Because all 50 states and Washington D.C. take the NAEP, this large number of observations allows researchers to see whether state scores adjusted for student and school demographics can be correlated with such state level variables as spending per student, state-level poverty, teacher union strength and school accountability, among others. The report found the following correlations in its analysis of scores on the 8th-grade math test:

Students in states with more poverty are likely to have lower achievement on the test, whether they are poor or well off.
States that have implemented stronger accountability measures are likely to have achieved higher adjusted scores.
There does not appear to be a relationship between the adjusted average 8th grade math test score in each state and a state’s average expenditures per student in primary and secondary schooling.
No association emerged when examining the relationship between average student performance and the degree of teacher union presence in a state.

In addition to this parsing of all 50 states’ and the District of Columbia’s scores, the report shows how NAEP results could lend themselves to comparisons between two very similar states to isolate what policies may have made the difference.
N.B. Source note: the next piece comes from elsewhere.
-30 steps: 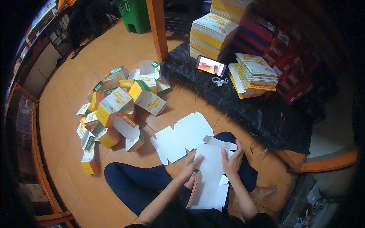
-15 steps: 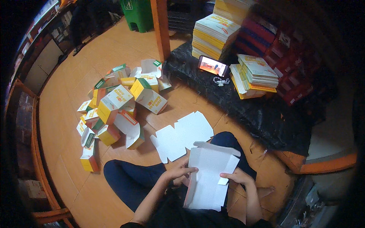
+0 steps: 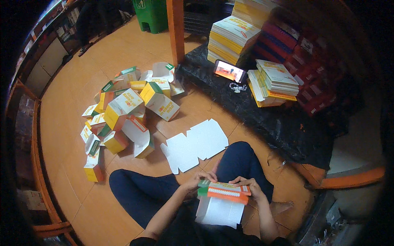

Connecticut and Massachusetts had nearly identical scores in 8th-grade math in 2003, but by 2013 Massachusetts’ score was much higher. New Jersey widened the gap with New York over the same period for the same test, as did Minnesota over Iowa.

“We’d like in the future to be able to give definitive explanations why one state excelled while another made little progress,” said Carnoy. “There’s much to be learned from the NAEP data if policymakers would spend more effort on assessing our own states’ successes and less on trying to draw lessons from countries with very different social and educational contexts.”